> **The problem**:
Ignore the pictures in the data below and set down exactly the lines from its first line through the line containing "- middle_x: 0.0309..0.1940".

> **Supplied material**:
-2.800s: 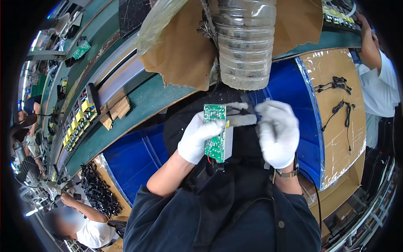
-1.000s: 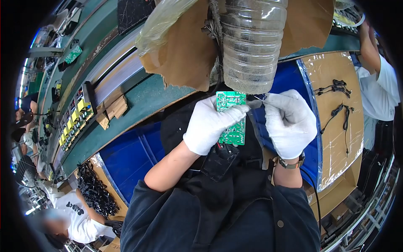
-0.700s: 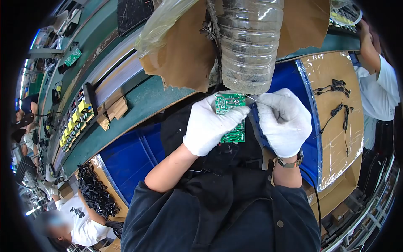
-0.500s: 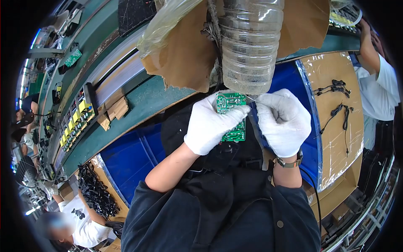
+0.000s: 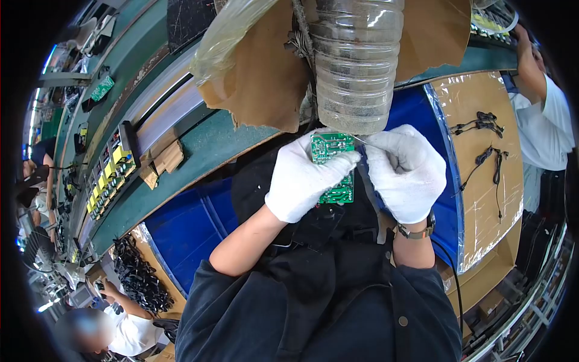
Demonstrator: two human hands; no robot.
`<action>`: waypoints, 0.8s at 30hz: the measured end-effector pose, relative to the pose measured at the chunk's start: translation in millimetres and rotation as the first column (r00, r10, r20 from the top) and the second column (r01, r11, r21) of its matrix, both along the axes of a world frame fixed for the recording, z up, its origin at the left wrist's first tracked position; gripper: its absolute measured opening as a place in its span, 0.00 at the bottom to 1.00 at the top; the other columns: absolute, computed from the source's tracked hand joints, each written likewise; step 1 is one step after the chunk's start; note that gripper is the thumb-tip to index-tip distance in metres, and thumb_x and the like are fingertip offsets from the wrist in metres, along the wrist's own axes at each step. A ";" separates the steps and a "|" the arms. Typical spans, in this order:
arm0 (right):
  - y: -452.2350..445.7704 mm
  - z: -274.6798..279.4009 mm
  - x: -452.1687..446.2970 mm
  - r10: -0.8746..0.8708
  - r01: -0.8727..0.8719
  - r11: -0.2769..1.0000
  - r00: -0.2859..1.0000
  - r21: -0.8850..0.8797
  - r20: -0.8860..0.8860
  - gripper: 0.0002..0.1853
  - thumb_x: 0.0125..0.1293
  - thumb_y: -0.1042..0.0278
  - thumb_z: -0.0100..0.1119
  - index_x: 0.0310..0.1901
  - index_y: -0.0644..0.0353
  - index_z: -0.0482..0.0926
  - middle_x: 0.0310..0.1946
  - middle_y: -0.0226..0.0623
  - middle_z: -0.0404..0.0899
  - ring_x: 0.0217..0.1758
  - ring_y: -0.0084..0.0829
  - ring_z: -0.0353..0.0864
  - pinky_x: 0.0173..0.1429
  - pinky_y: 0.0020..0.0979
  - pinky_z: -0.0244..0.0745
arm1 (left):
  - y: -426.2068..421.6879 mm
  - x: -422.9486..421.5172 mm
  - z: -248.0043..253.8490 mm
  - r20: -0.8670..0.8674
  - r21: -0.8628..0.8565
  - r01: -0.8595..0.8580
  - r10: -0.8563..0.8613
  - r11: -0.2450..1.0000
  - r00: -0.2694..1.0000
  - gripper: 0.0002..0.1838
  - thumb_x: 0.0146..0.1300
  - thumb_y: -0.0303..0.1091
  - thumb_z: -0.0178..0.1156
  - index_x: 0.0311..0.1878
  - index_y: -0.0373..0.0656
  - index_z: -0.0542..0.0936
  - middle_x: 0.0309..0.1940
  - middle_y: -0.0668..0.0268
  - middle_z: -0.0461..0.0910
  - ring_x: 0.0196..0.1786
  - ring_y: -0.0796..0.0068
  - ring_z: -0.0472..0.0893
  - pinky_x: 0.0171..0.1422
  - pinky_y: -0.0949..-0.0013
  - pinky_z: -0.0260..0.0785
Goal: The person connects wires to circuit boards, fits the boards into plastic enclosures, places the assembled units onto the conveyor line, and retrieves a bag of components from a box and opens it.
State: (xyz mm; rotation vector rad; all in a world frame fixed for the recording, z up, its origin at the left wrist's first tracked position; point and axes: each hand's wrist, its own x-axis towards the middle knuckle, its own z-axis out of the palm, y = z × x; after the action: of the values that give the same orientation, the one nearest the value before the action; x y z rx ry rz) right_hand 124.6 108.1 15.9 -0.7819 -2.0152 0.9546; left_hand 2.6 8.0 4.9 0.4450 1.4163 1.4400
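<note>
Mostly green circuit board (image 5: 333, 146), rectangular, pale markings, silvery solder dots.

– How is the circuit board (image 5: 333, 143) turned now?
– Flatter to the head camera than 2.8 seconds ago; its green face is shown and its pale side is hidden.
– And the right hand (image 5: 410, 172)?
– It is brought closer, and a thin strand (image 5: 363, 140) is held to the board's upper right corner.
– Elsewhere?
– At lower left, a co-worker's arm (image 5: 129, 304) is shifted; the print seen half a second ago on the white shirt (image 5: 129, 335) is hidden.
</note>
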 end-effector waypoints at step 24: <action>4.1 -10.4 6.6 -0.081 0.081 0.997 0.988 -0.002 -0.135 0.07 0.49 0.85 0.67 0.30 0.62 0.83 0.21 0.29 0.76 0.17 0.15 0.68 0.22 0.18 0.60 | -14.2 -0.9 -3.2 0.181 0.027 0.056 -0.060 0.998 0.982 0.21 0.59 0.23 0.64 0.57 0.33 0.76 0.44 0.62 0.83 0.40 0.83 0.80 0.45 0.76 0.73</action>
State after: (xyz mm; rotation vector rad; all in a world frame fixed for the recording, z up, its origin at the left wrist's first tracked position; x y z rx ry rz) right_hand 131.2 112.2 5.5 -0.7701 -1.8542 0.9317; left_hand 1.7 -6.3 1.7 0.3561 1.2334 1.4123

> **Finished exercise**:
-2.800s: 
-1.000s: 
-0.700s: 
-0.500s: 
+0.000s: 
Demonstrator: two human hands; no robot.
`<action>`: waypoints, 0.8s at 30hz: the measured end-effector pose, relative to the pose measured at the chunk's start: translation in millimetres and rotation as the first column (r00, r10, r20 from the top) and the second column (r01, r11, r21) of its matrix, both along the axes of a world frame fixed for the recording, z up, its origin at the left wrist's first tracked position; gripper: its absolute measured opening as a place in its span, 0.00 at the bottom to 1.00 at the top; the other columns: absolute, computed from the source's tracked hand joints, each written likewise; step 1 is one step after the chunk's start; note that gripper is the thumb-tip to index-tip distance in metres, and thumb_x and the like are fingertip offsets from the wrist in metres, along the wrist's own axes at each step. A ";" separates the steps and a "|" the arms. Typical spans, in this order:
arm0 (right):
  - y: -452.2350..445.7704 mm
  - z: -274.6798..279.4009 mm
  - x: -452.1687..446.2970 mm
  - r10: -0.8746..0.8708
  - r01: -0.8727..0.8719
  - r11: -0.2769..1.0000
  - r00: -0.2859..1.0000
  - r21: -0.8850..0.8797
  - r20: -0.8860..0.8860
  - gripper: 0.0002..0.1853
  - thumb_x: 0.0125..0.1293
  - thumb_y: -0.1042..0.0278
  - thumb_z: -0.0100..0.1119
  - index_x: 0.0310..0.1901
  - index_y: -0.0644..0.0353
  - index_z: -0.0482..0.0926
  - middle_x: 0.0310..0.1946
  - middle_y: -0.0226..0.0623
  - middle_z: -0.0404..0.0899
  - ring_x: 0.0217..0.1758
  - ring_y: -0.0084..0.0829
  - ring_z: -0.0353..0.0864
  - pinky_x: 0.0173..0.1429
  - pinky_y: 0.0020..0.0979
  - pinky_z: -0.0244..0.0745
arm1 (left):
  - y: -426.2068..421.6879 mm
  - x: -422.9486..421.5172 mm
  - z: -248.0043..253.8490 mm
  - r20: -0.8670..0.8674
  - r21: -0.8628..0.8565
  - r01: -0.8595..0.8580
  - r10: -0.8563..0.8613
  - r11: -0.2450..1.0000
  - r00: -0.2694..1.0000
  - gripper: 0.0002..0.1838
  - thumb_x: 0.0146..0.1300
  - thumb_y: -0.0303..0.1091
  - thumb_z: -0.0178..0.1156
  - index_x: 0.0311..0.1878
  - index_y: -0.0373..0.0656
  - index_z: -0.0542..0.0936
  - middle_x: 0.0309..0.1940

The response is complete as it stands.